- _What you need to do_: Copy out all of the records, exactly as they appear.

========================================================================

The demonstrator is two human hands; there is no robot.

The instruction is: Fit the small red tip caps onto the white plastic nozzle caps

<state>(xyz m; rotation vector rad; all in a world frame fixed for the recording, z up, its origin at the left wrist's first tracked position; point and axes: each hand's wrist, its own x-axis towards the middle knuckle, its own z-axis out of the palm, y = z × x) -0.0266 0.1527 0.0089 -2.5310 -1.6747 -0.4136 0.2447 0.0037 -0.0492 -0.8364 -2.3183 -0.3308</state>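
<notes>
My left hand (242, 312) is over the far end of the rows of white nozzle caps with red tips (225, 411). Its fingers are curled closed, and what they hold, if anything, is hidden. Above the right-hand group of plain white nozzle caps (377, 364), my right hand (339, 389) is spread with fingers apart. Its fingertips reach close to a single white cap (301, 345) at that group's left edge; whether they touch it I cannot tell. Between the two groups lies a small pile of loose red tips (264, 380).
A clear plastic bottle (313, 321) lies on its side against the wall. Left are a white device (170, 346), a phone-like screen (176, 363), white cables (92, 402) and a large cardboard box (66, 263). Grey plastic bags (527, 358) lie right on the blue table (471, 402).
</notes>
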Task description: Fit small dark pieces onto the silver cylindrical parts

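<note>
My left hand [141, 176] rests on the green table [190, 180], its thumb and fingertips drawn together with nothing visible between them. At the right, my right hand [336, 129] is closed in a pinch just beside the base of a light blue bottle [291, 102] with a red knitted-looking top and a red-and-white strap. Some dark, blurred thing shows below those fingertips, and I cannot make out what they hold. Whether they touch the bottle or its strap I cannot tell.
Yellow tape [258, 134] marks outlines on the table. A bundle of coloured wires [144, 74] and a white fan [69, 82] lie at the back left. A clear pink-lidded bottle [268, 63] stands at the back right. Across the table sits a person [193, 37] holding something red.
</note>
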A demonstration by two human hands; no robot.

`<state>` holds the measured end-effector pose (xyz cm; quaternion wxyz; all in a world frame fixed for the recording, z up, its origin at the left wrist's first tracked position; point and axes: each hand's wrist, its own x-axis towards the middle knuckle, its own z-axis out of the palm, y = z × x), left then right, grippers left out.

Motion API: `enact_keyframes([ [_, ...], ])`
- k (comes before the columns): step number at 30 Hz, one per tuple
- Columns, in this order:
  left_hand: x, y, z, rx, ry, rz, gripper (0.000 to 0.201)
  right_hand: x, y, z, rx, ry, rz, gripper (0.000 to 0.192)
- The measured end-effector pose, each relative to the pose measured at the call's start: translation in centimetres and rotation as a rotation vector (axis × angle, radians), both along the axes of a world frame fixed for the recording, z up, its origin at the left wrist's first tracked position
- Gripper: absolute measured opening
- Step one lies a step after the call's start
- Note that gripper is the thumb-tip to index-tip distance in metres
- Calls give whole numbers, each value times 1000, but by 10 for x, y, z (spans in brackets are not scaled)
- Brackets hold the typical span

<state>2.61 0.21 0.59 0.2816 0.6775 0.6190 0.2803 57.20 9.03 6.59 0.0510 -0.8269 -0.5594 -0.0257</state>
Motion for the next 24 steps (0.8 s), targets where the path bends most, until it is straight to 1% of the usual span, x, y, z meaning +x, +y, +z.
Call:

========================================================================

- _Solution to this task_:
The demonstrator is two human hands; there is no robot.

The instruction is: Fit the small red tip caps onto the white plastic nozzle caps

<state>(xyz m; rotation vector rad; all in a world frame fixed for the recording, z up, its origin at the left wrist's first tracked position; point and axes: each hand's wrist, its own x-axis towards the middle knuckle, its own z-axis out of the palm, y = z × x) -0.0266 0.1527 0.0089 -2.5310 -1.6747 -0.4136 0.2447 0.0037 -0.0492 -0.8364 -2.3183 -0.3308</state>
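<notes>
My left hand (242, 312) is over the far end of the rows of white nozzle caps with red tips (225, 411). Its fingers are curled closed, and what they hold, if anything, is hidden. Above the right-hand group of plain white nozzle caps (377, 364), my right hand (339, 389) is spread with fingers apart. Its fingertips reach close to a single white cap (301, 345) at that group's left edge; whether they touch it I cannot tell. Between the two groups lies a small pile of loose red tips (264, 380).
A clear plastic bottle (313, 321) lies on its side against the wall. Left are a white device (170, 346), a phone-like screen (176, 363), white cables (92, 402) and a large cardboard box (66, 263). Grey plastic bags (527, 358) lie right on the blue table (471, 402).
</notes>
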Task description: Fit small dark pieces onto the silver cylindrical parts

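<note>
My left hand [141, 176] rests on the green table [190, 180], its thumb and fingertips drawn together with nothing visible between them. At the right, my right hand [336, 129] is closed in a pinch just beside the base of a light blue bottle [291, 102] with a red knitted-looking top and a red-and-white strap. Some dark, blurred thing shows below those fingertips, and I cannot make out what they hold. Whether they touch the bottle or its strap I cannot tell.
Yellow tape [258, 134] marks outlines on the table. A bundle of coloured wires [144, 74] and a white fan [69, 82] lie at the back left. A clear pink-lidded bottle [268, 63] stands at the back right. Across the table sits a person [193, 37] holding something red.
</note>
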A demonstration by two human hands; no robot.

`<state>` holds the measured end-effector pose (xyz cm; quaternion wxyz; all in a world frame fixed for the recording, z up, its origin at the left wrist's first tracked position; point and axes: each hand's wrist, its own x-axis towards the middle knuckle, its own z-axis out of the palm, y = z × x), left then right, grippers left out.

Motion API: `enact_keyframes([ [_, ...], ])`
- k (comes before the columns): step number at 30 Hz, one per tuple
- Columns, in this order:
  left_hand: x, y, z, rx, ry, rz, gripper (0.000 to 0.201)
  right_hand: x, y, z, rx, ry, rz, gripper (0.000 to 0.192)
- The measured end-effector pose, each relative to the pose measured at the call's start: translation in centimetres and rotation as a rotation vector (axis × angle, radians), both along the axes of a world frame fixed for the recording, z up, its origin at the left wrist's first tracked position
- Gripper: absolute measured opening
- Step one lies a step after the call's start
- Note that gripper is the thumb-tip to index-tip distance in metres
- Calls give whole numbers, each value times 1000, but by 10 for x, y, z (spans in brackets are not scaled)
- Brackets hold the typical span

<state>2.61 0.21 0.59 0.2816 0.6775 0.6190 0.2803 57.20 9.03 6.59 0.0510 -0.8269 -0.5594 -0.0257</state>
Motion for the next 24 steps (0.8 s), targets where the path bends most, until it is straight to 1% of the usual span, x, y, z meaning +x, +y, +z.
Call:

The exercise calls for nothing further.